Data entries:

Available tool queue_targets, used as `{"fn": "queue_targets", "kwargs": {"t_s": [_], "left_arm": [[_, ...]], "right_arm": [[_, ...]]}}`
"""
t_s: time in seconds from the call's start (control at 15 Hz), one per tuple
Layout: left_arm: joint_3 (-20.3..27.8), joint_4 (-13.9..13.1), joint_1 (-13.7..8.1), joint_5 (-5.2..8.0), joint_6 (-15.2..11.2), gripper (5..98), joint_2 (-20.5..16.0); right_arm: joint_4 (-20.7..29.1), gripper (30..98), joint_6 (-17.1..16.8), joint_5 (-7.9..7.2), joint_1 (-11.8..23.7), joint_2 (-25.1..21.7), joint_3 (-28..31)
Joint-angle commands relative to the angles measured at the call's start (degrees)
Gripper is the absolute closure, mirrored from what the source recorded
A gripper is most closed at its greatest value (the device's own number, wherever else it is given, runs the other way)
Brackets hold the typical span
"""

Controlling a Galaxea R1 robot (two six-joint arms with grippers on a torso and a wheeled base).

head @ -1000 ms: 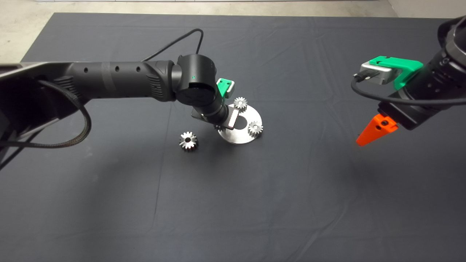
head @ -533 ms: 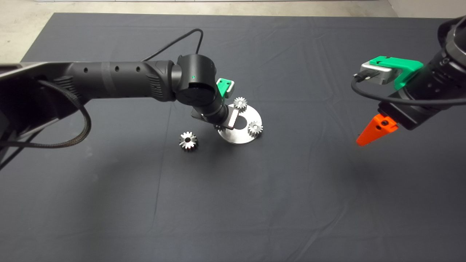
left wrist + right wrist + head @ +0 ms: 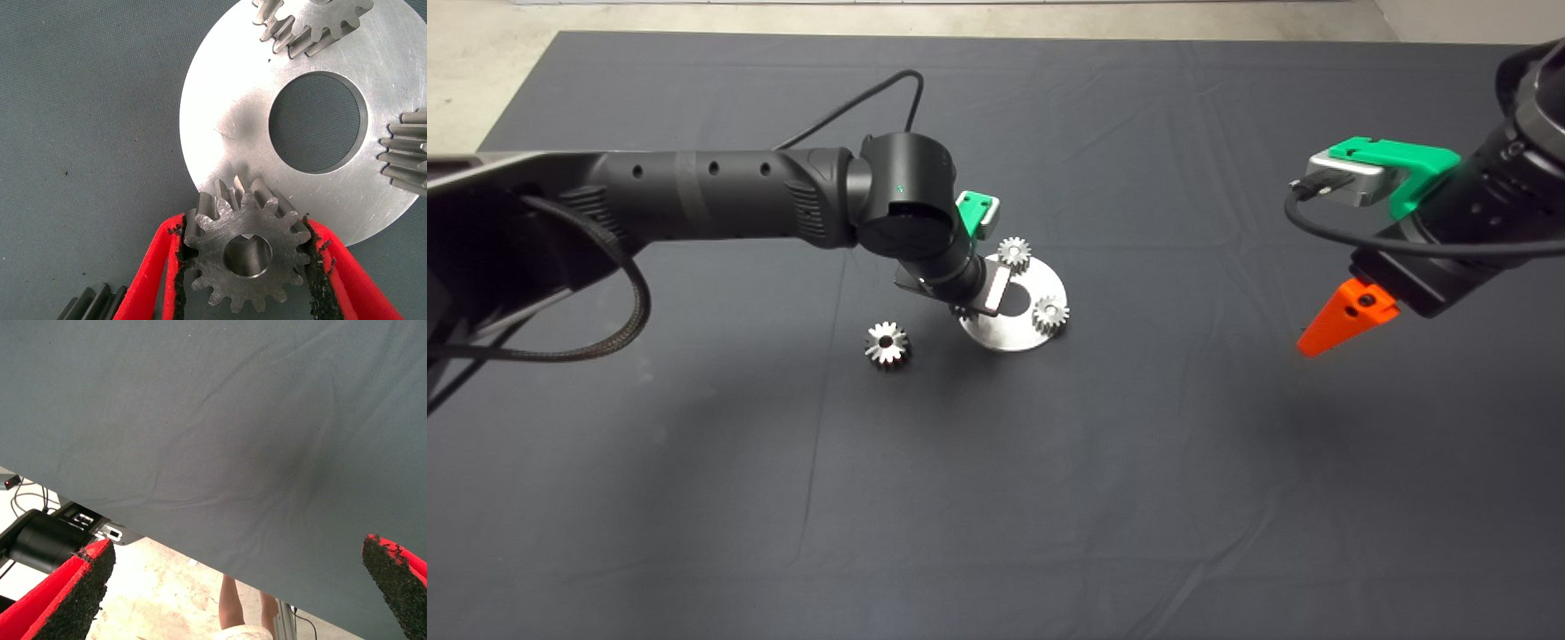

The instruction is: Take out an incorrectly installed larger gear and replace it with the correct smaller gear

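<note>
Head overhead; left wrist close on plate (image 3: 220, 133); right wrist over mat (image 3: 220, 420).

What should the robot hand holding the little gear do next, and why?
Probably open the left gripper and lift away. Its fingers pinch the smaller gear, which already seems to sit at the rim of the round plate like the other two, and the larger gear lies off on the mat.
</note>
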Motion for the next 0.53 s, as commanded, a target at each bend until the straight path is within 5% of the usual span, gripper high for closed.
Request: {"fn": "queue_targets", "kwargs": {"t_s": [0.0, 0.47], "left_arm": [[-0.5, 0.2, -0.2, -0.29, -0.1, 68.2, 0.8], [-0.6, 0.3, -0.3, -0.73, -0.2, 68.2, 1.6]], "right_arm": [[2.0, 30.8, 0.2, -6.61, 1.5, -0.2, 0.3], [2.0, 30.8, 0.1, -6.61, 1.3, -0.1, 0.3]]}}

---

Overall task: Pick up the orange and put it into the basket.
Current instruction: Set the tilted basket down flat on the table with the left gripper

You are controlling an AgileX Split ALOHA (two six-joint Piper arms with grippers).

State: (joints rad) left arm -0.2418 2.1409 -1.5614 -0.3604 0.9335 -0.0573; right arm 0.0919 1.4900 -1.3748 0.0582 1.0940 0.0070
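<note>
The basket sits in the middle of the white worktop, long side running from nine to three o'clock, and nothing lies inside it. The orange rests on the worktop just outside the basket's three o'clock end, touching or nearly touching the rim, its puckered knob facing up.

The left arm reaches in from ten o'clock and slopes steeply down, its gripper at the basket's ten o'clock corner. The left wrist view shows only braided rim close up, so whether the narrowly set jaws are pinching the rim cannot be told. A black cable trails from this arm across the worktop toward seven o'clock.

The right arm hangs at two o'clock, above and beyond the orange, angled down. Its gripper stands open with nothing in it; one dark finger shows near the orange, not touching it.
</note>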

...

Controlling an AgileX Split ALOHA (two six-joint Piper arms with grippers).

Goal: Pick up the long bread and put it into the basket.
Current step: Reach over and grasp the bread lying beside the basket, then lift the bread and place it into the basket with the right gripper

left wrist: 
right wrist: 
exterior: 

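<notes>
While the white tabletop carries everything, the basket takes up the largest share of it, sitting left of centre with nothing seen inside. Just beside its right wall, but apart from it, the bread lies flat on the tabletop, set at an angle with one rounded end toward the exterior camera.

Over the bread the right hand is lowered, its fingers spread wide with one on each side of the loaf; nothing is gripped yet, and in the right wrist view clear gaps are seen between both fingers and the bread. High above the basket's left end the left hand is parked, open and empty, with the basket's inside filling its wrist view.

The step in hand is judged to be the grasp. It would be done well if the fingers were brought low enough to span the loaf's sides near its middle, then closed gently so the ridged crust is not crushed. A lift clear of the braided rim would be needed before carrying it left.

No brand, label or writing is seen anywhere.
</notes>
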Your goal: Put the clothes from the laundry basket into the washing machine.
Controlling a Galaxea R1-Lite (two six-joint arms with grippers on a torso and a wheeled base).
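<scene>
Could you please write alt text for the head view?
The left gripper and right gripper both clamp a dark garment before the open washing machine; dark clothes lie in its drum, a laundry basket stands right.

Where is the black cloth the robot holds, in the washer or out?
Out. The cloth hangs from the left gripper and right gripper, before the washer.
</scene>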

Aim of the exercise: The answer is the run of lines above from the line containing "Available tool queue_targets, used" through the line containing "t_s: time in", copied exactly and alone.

Task result:
Available tool queue_targets, used as `{"fn": "queue_targets", "kwargs": {"t_s": [_], "left_arm": [[_, ...]], "right_arm": [[_, ...]]}}`
"""
t_s: time in seconds from the call's start (control at 15 Hz), one per tuple

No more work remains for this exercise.